▶ **Instructions for the task**: Pictures appear among the records. Write out all else exactly as it stands.
--- Dataset entries Enclosed Below ---
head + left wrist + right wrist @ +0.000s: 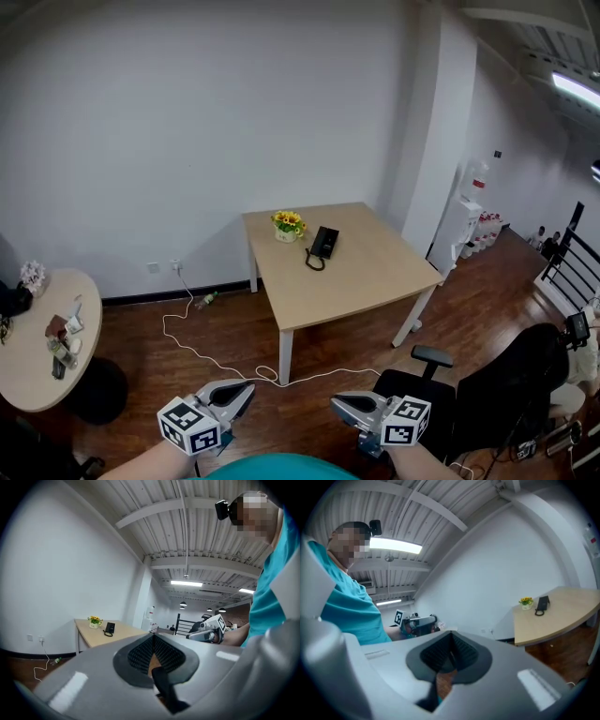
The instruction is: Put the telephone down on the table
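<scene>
A black telephone with a coiled cord lies on the square wooden table across the room, beside a pot of yellow flowers. Both grippers are low in the head view, far from the table. My left gripper and right gripper point inward at each other, each shut with nothing in it. The left gripper view shows its closed jaws, the telephone small in the distance and the right gripper. In the right gripper view, past its closed jaws, the telephone is far off.
A round side table with small items stands at the left. A black office chair is at the right. A white cable trails over the wooden floor in front of the table. A white dispenser stands by the pillar.
</scene>
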`<state>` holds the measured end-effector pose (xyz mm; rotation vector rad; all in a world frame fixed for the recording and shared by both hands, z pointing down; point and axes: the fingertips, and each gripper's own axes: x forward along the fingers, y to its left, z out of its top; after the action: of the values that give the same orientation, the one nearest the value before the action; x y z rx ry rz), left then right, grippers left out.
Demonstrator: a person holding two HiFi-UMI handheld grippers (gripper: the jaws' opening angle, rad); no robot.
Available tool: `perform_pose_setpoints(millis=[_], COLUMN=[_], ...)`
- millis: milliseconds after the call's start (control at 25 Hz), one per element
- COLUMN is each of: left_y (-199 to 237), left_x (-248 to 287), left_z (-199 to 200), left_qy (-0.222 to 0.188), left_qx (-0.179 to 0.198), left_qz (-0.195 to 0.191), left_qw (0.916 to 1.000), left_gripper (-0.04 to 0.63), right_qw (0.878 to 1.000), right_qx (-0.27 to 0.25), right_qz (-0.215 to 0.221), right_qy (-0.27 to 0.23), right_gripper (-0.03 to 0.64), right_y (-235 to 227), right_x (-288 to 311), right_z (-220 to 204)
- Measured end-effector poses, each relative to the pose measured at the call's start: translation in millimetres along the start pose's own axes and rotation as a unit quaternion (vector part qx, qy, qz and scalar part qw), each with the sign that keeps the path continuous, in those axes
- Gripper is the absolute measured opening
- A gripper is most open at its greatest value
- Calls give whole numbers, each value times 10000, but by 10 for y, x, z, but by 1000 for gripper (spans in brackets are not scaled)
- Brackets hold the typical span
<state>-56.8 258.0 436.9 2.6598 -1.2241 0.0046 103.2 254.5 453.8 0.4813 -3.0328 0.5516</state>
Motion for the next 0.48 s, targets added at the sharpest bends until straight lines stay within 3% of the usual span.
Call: perform_pose_setpoints(millis=[480], left_y=[-23], left_x=[-100], left_z=[-57], left_qy=[-4], left_qx=[-57], left_qz=[-63], left_qw=[10000], left_gripper=[3], right_qw=[9998], right_qx=[-161], right_qz=[-24], right_qy=[128], right_gripper=[0], right_y=[117], right_x=[48], right_z=[-16])
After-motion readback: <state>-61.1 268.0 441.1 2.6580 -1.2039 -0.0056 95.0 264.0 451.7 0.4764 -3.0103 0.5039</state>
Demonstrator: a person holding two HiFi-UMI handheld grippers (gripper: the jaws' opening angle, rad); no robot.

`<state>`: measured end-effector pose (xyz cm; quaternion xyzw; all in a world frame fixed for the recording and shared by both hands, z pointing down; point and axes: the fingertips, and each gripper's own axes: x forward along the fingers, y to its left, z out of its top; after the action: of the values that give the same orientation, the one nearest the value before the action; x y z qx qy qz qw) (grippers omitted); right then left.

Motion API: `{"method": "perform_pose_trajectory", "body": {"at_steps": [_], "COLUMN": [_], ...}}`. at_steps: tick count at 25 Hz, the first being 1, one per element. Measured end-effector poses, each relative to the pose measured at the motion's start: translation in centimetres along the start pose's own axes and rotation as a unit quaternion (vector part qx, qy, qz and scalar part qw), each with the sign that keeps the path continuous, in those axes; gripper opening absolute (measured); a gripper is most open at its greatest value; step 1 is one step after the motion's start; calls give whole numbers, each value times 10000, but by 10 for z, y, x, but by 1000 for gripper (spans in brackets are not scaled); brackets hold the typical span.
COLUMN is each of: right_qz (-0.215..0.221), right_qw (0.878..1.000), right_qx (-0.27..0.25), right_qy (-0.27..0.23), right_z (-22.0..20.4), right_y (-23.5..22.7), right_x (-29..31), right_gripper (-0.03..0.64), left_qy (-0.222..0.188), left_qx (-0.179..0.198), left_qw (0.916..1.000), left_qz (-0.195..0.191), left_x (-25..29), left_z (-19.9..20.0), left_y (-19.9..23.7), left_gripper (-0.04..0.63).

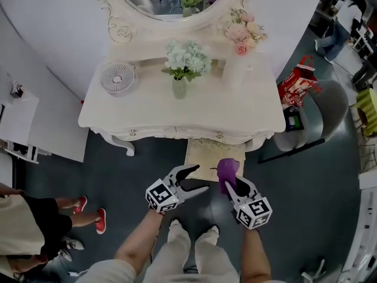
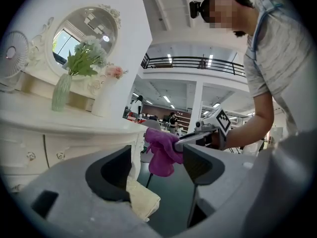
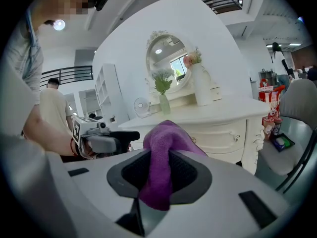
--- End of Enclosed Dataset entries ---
▶ **Expected output**:
head + left wrist + right wrist @ +0.000s: 
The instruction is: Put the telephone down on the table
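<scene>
A black telephone with a coiled cord lies on the square wooden table across the room, beside a pot of yellow flowers. Both grippers are low in the head view, far from the table. My left gripper and right gripper point inward at each other, each shut with nothing in it. The left gripper view shows its closed jaws, the telephone small in the distance and the right gripper. In the right gripper view, past its closed jaws, the telephone is far off.
A round side table with small items stands at the left. A black office chair is at the right. A white cable trails over the wooden floor in front of the table. A white dispenser stands by the pillar.
</scene>
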`<state>` holds the measured end-effector pose (xyz mm; rotation vector rad; all in a world frame fixed for the recording and shared by both hands, z pointing down; point and axes: the fingertips, and each gripper's own axes: x forward along the fingers, y to its left, z out of its top; after the action: of the values that give the same orientation, the one nearest the value before the action; x y z rx ry rz), left then right, grippers left out.
Demonstrator: a person holding two HiFi-UMI handheld grippers (gripper: the jaws' opening angle, rad); no robot.
Available tool: `perform_pose_setpoints(millis=[_], COLUMN=[_], ...)`
- millis: milliseconds after the call's start (control at 25 Hz), one per element
- COLUMN is each of: left_y (-199 to 237), left_x (-248 to 287), left_z (-199 to 200), left_qy (-0.222 to 0.188), left_qx (-0.179 to 0.198), left_qz (-0.195 to 0.191), left_qw (0.916 to 1.000), left_gripper (-0.04 to 0.63), right_qw (0.878 to 1.000), right_qx (-0.27 to 0.25), right_qz (-0.215 to 0.221), right_qy (-0.27 to 0.23), right_gripper (-0.03 to 0.64), right_y (-235 to 227), right_x (-288 to 311), right_z (-220 to 204)
- Measured end-effector poses, each relative to the pose measured at the call's start: translation in millimetres along the start pose's own axes and rotation as a unit quaternion (vector part qx, qy, qz and scalar part qw), each with the sign that keeps the path continuous, in those axes
- Gripper is the absolute measured opening
- A gripper is most open at its greatest value
- Calls give whole numbers, each value times 10000, but by 10 for y, x, z, but by 1000 for gripper (spans in brackets are not scaled)
- Brackets hold the typical span
<state>-56.8 258.0 436.9 2.6598 -1.2241 0.0046 103.2 254.5 453.8 0.4813 -3.0328 0.5516</state>
Motion for the next 0.48 s, targets added at the sharpest bends until straight lines stay within 3% of the usual span.
Call: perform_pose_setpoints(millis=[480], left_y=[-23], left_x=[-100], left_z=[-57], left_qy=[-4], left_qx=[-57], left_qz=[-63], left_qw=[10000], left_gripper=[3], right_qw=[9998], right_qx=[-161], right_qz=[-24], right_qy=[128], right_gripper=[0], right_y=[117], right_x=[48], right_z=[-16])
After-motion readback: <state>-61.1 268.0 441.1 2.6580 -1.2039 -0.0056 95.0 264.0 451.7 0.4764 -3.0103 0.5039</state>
Demonstrator: a person holding two HiFi-UMI handheld grippers (gripper: the jaws' opening angle, rad); no robot.

`<state>`: measured end-effector pose (xyz cm; quaternion xyzw; all in a world frame fixed for the recording and shared by both hands, z pointing down; point and axes: the fingertips, and each gripper's own axes: x forward along the fingers, y to its left, z out of its top; after the action: of the values that give the same orientation, the one nearest the value before the action; x y z qx qy qz qw) (grippers omitted); right then left.

Motion API: `{"method": "perform_pose_trajectory", "body": {"at_steps": [_], "COLUMN": [_], ...}}`. at_steps: tick count at 25 Hz, the first being 1, one per element. Measured end-effector poses, each relative to the pose measured at the motion's start: translation in centimetres along the start pose's own axes and rotation as a unit quaternion (vector part qx, qy, qz and scalar part qw), each with the sign that keeps the path continuous, in those axes; gripper opening absolute (measured); a gripper is most open at its greatest value; step 1 is one step after the motion's start; calls give whole numbers, each value times 10000, but by 10 for z, y, x, but by 1000 for gripper (spans in brackets are not scaled); brackets hold the typical span.
COLUMN is each of: right_qz (-0.215..0.221), right_qw (0.878..1.000), right_qx (-0.27..0.25), right_qy (-0.27..0.23), right_z (-22.0..20.4), right_y (-23.5..22.7), right_x (-29..31), right_gripper (-0.03..0.64), left_qy (-0.222..0.188), left_qx (-0.179..0.198), left_qw (0.916..1.000), left_qz (-0.195..0.191), left_x (-25..29), left_z (-19.9..20.0), left_y (-19.9..23.7), left_gripper (-0.04..0.63).

The exercise contains no remaining tasks.